Exploratory Data Analysis in Julia

Last Updated : 09 Nov, 2022

Exploratory Data Analysis (EDA) is used for achieving a better understanding of data in terms of its main features, the significance of various variables, and the inter-variable relationships. The First step is to explore the dataset.

Methods to explore the given dataset in Julia:

Using data tables and applying statistics
Using Visual Plotting techniques on the data

Using data tables and applying statistics

Step 1: Install DataFrames Package

For using data tables in Julia, a data structure called Dataframe is used. DataFrame can handle multiple operations without compromising on Speed and Scalability.

Dataframes package can be installed using the following command:

using Pkg
Pkg.add(“DataFrames”)

Step 2: Download the Dataset

For data analysis, we have used the Iris dataset. It is easily available online.

Step 3: Import Necessary Packages and the Dataset

Let’s first import our DataFrames Package, CSV Package, and load the Iris.csv file of the data set:

Julia

# Using the DataFrames Package
using DataFrames
 
# Using the CSV package
using CSV
 
# Reading the CSV file
Iris = CSV.read(“Iris.csv”)

Output:

Step 4: Quick Data Exploration

Preliminary exploration can be performed on the dataset such as identifying the shape of the dataset using the size function, list of columns using the names function, first n rows using the head function.

Example:

Julia

# Using the DataFrames Package
using DataFrames
 
# Using the CSV package
using CSV
 
# Reading the CSV file
Iris = CSV.read(“Iris.csv”);
 
# Shape of Dataset
size(Iris)
 
# List of columns
names(Iris) 
 
# First 10 rows
head(Iris, 10)

Output:

Indexing in a dataframe

Dataframe_name[:column_name] is a basic indexing technique to access a particular column of the data frame.

Example:

Julia

# Using the DataFrames Package
using DataFrames
 
# Using the CSV package
using CSV
 
# Reading the CSV file
Iris = CSV.read(“Iris.csv”);
 
# Access particular column of dataset
Iris[: SepalLength]

Output:

Describe Function

Describe function is used to present the mean, median, minimum, maximum, quartiles, etc of the dataset.

Example:

Julia

# Using the DataFrames Package
using DataFrames
 
# Using the CSV package
using CSV
 
# Reading the CSV file
Iris = CSV.read(“Iris.csv”);
 
# Using describe function 
# to get statistics of a dataset
describe(Iris)
 
# Using describe function to get
# statistics of a particular column in a dataset
describe(Iris, :all, cols=:SepalLength)

Output:

Using Visual Plotting techniques on the data

Visual Exploration in Julia can be achieved with the help of various plotting libraries such as Plots, StatPlots, and Pyplot.
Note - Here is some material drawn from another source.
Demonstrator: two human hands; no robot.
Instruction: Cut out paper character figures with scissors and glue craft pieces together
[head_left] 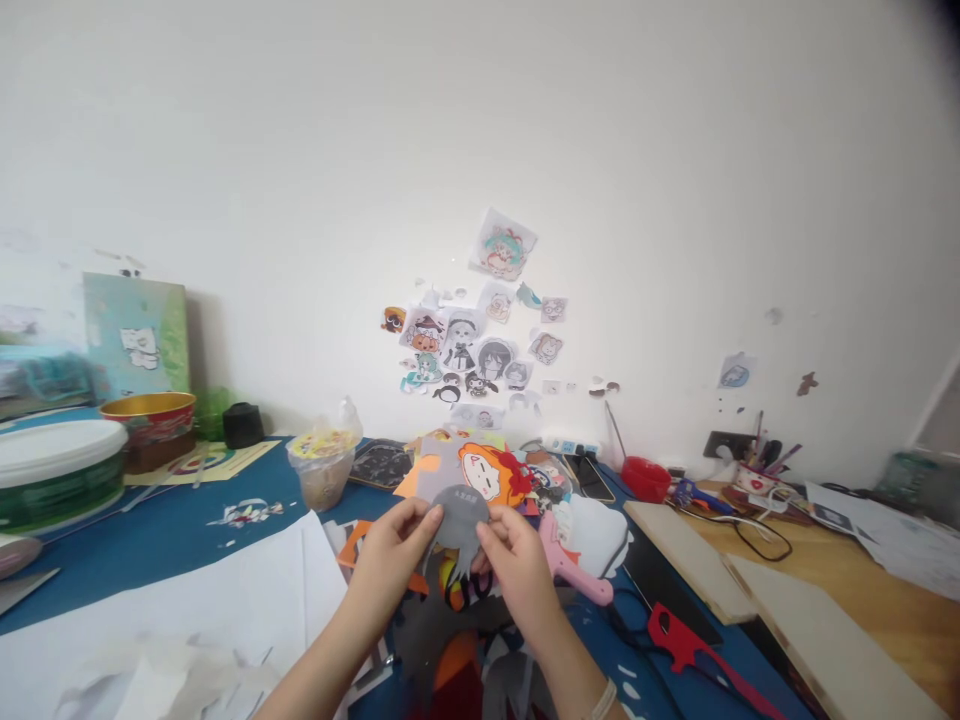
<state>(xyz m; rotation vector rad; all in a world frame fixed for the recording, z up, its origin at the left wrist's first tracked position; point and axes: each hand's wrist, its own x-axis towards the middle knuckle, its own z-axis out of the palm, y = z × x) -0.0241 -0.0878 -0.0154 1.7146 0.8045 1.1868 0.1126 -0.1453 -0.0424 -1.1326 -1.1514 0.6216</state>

Plots: It is a high-level plotting package that interfaces other plotting packages called ‘back-ends‘. They behave like the graphics engines that generate the graphics. It has a simple and consistent interface.

StatPlots: It is a supporting package used with Plots package consisting of statistical recipes for various concepts and types.

PyPlot: It is used to work with matplotlib library of Python in Julia.

The above-mentioned libraries can be installed using the following commands:

Pkg.add(“Plots”)  
Pkg.add(“StatPlots”)  
Pkg.add(“PyPlot”)

Distribution analysis

The distribution of variables in Julia can be performed using various plots such as histogram, boxplot, scatterplot, etc.

Let’s start by plotting the histogram of SepalLength:

Example:

Julia

# Using the DataFrames Package
using DataFrames
  
# Using the CSV package
using CSV
  
# Reading the CSV file
Iris = CSV.read("Iris.csv");
 
# Using Plots Package 
using Plots 
 
# Plot Histogram
Plots.histogram(Iris[:SepalLength], 
                bins = 50, xlabel = "SepalLength", 
                            labels = "Length in cm")

Output:

Next, we look at box plots to understand the distributions. Box plot for SepalLength can be plotted by:

Example:

Julia

# Using the DataFrames Package
using DataFrames
  
# Using the CSV package
using CSV
  
# Reading the CSV file
Iris = CSV.read("Iris.csv");
 
# Using Plots,StatPlots Package 
using Plots, StatPlots 
 
# Plot Boxplot
Plots.boxplot(Iris[:SepalLength],
              xlabel = "SepalLength")

Output:

Next, we look at Scatter plot to understand the distributions. Scatter plot for SepalLength can be plotted by:

Example:

Julia

# Using the DataFrames Package
using DataFrames
  
# Using the CSV package
using CSV
  
# Reading the CSV file
Iris = CSV.read("Iris.csv");
 
# Using Plots package 
using Plots
 
# Plot Scatterplot
plot(Iris[:SepalLength], 
     seriestype = :scatter,
     title = "Sepal Length")